Die Bevölkerung Azerbaidschans sei für ihre Toleranz bekannt und wisse den Besuch des Papstes zu schützen, fügte Alijew hinzu. Der Besuch in dem mehrheitlich islamischen Land sollte zugleich ein Symbol und ein Signal für den Dialog zwischen den Religionen, zwischen Christentum und Islam sein, so der Präsident.

Gebet am Denkmal für Kriegsopfer

Vom Flughafen aus fuhr der Papst zum Denkmal für die Opfer der azerbaidschanischen Unabhängigkeitskrieges. In der Gedenkstätte, die sich in der Hauptstadt Baku auf einer Anhöhe über dem Hafen des Kaspischen Meeres befindet, sind mehrere hundert Tote aus den verschiedenen Befreiungskämpfen beigesetzt.

Johannes Paul II. ging wenige Schritte von seinem Auto zum zentralen Monument und verharrte sitzend einige Minuten im Gebet. Anschließend trug er sich in das Gästebuch der Gedenkstätte sein.

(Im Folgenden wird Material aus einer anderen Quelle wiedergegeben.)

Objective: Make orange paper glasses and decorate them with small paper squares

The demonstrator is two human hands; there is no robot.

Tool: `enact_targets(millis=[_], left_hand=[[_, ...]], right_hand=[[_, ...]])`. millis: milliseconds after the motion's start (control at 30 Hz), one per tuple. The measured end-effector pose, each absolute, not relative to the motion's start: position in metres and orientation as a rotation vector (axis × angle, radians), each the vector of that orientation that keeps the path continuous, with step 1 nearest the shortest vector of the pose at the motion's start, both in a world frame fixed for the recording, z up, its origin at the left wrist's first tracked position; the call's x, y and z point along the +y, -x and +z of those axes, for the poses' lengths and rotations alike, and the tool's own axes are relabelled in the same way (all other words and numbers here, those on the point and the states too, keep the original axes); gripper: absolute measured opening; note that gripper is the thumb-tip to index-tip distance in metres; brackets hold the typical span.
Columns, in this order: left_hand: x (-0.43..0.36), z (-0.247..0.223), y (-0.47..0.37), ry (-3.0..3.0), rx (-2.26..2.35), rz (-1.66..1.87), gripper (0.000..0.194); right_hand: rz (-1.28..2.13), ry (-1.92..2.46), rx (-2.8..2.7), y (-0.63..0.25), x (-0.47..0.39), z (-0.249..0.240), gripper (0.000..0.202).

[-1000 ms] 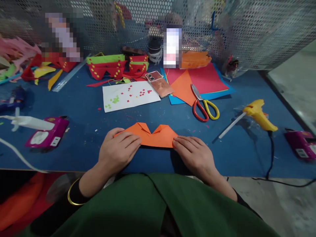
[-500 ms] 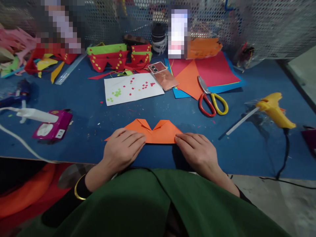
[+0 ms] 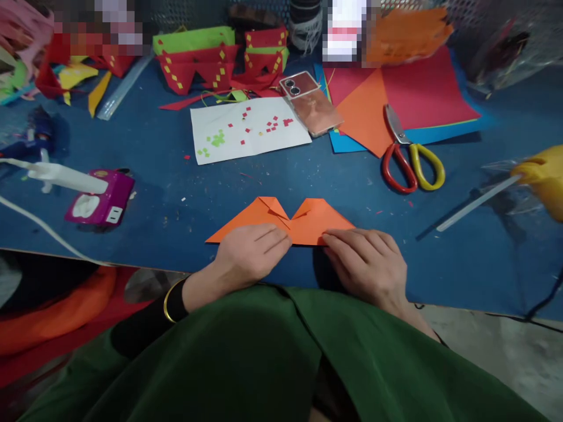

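A folded piece of orange paper (image 3: 308,228) lies at the front of the blue table, with two slanted upper peaks and a notch between them. My left hand (image 3: 253,252) rests over its lower edge left of the middle, fingers together and pressed on the paper. The paper's left tip sticks out past that hand. At the lower right edge, my right hand (image 3: 369,261) pinches the paper between fingertips and thumb, the thumb partly hidden. Beyond the paper lie scissors (image 3: 399,167) with one red and one yellow handle.
A white sheet (image 3: 264,146) carries small red and green paper bits. Near it are a phone (image 3: 314,105), coloured paper sheets (image 3: 431,94) and red-green paper crafts (image 3: 193,64). A purple power socket (image 3: 101,196) sits left; a yellow glue gun (image 3: 545,179) lies right.
My left hand has slid right along the paper's lower edge toward the middle, baring more of the left tip. My right hand stays at the right edge. The camera view has tilted down and shifted left.
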State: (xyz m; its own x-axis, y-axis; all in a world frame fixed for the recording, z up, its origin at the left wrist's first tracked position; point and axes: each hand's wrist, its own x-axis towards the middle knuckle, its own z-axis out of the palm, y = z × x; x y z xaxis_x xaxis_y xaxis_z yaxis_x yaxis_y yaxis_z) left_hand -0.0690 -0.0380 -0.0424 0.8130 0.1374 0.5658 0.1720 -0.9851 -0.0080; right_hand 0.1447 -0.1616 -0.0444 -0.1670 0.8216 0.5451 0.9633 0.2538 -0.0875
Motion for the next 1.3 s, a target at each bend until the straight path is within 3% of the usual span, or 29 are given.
enact_targets(millis=[400,600,1167,1300], left_hand=[[-0.038,-0.042,0.071,2.989,-0.264,-0.871,0.003],[-0.039,-0.037,0.068,2.963,-0.228,-0.744,0.010],[-0.043,-0.038,0.063,3.000,-0.312,-0.817,0.003],[-0.044,-0.037,0.063,3.028,-0.380,-0.775,0.010]], right_hand=[[-0.338,1.510,-2.100,-0.127,-0.148,-0.048,0.009],[-0.399,1.492,-2.130,-0.126,-0.147,-0.049,0.016],[-0.284,1.548,-2.045,-0.127,-0.145,-0.051,0.012],[-0.239,1.600,-2.000,-0.127,-0.144,-0.054,0.012]])
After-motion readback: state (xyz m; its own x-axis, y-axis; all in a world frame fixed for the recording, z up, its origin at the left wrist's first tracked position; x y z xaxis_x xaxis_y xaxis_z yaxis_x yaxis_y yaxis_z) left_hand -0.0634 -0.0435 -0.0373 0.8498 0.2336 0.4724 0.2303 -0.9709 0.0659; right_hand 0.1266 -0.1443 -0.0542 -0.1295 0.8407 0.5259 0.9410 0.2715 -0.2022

Lautstarken Beifall erhielt er nach dieser Zeremonie von einigen Dutzend Jugendlichen, die den Papst mit Sprechchören und weiß-gelben Vatikan-Fahnen willkommen hießen. Die Gruppe hatte sich unmittelbar vor einer Moschee postiert, rund 50 Meter vom Besuchspunkt des Papstes entfernt.

Von der Gedenkstätte aus fuhr Johannes Paul II. zu einem Höflichkeitsbesuch bei Staatspräsident Haidar Alijew in das Präsidentenpalais. In diesem Gebäude sollte anschließend eine Begegnung des Papstes mit Religionsführern und Politikern stattfinden.